Below are some entries. Copy each line that holds the string "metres".

· · · ·

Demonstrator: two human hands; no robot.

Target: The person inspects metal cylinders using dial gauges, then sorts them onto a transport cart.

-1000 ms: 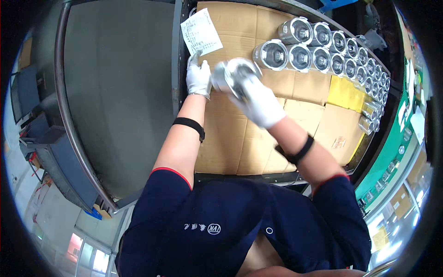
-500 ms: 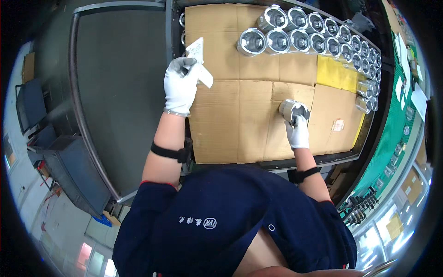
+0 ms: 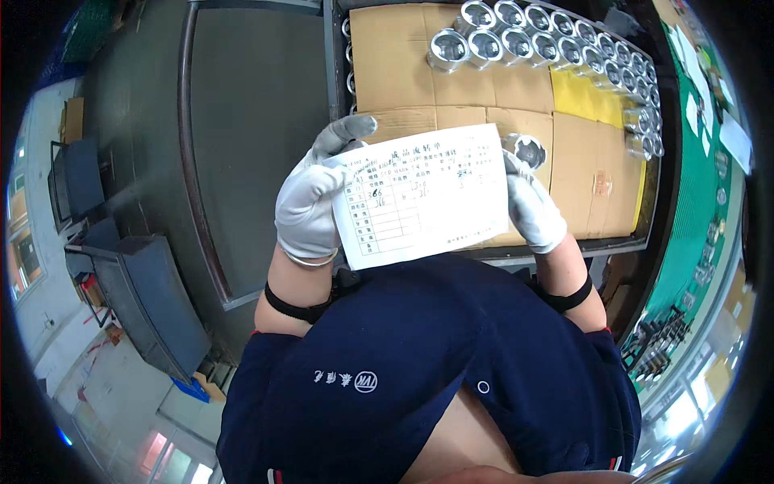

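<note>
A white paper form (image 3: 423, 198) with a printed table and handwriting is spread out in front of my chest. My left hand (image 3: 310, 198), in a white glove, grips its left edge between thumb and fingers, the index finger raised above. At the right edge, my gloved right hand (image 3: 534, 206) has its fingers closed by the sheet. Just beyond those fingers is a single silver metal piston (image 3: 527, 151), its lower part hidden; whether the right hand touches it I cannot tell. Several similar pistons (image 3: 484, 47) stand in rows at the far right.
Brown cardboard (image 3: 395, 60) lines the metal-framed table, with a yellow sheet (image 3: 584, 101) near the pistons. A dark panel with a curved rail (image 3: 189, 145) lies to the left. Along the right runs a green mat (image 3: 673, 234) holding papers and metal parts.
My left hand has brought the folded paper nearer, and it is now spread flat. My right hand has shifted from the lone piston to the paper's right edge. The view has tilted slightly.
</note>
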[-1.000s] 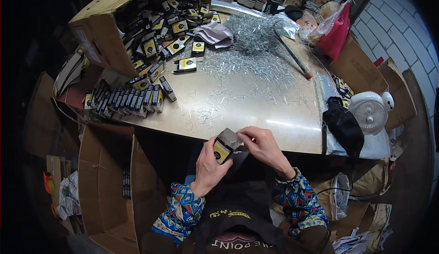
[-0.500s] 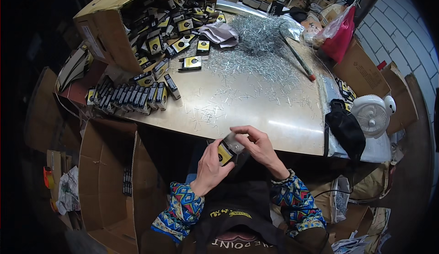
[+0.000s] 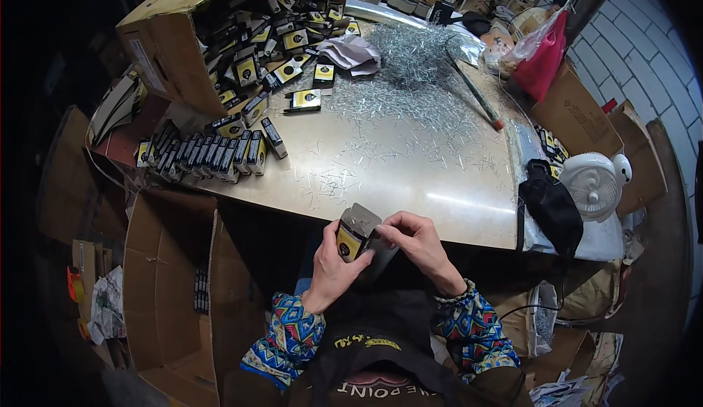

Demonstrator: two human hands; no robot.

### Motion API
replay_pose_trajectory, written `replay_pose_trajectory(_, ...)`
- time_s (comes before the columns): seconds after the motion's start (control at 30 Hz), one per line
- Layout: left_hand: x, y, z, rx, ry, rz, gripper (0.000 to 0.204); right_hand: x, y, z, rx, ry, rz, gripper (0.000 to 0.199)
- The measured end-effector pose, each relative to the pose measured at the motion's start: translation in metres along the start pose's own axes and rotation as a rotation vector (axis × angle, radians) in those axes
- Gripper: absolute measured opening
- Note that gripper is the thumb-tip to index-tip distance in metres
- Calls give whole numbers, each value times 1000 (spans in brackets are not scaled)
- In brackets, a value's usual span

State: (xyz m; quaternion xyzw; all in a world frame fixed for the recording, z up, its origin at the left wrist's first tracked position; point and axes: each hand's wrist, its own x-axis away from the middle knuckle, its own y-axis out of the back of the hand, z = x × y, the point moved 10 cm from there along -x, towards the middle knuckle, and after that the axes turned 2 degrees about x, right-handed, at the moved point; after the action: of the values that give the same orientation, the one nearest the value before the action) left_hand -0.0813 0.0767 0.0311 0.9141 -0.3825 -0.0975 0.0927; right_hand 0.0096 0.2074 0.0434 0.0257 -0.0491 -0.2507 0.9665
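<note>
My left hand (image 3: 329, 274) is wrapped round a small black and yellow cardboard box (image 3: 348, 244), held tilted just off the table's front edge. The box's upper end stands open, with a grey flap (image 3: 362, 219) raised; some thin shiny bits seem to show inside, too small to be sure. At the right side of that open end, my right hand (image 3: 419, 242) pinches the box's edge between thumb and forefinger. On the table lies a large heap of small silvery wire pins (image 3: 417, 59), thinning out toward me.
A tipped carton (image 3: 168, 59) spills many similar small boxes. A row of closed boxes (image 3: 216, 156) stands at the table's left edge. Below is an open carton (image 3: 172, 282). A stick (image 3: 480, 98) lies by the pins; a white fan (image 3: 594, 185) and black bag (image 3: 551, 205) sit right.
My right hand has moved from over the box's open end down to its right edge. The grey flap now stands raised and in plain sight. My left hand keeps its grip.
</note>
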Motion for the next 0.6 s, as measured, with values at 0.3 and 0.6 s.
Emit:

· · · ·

**RESPONSE BELOW**:
- The measured end-effector pose, each relative to the pose measured at the motion's start: translation in metres along the start pose's own axes and rotation as a rotation vector (axis × angle, radians) in those axes
- Note that gripper is the thumb-tip to index-tip distance in metres

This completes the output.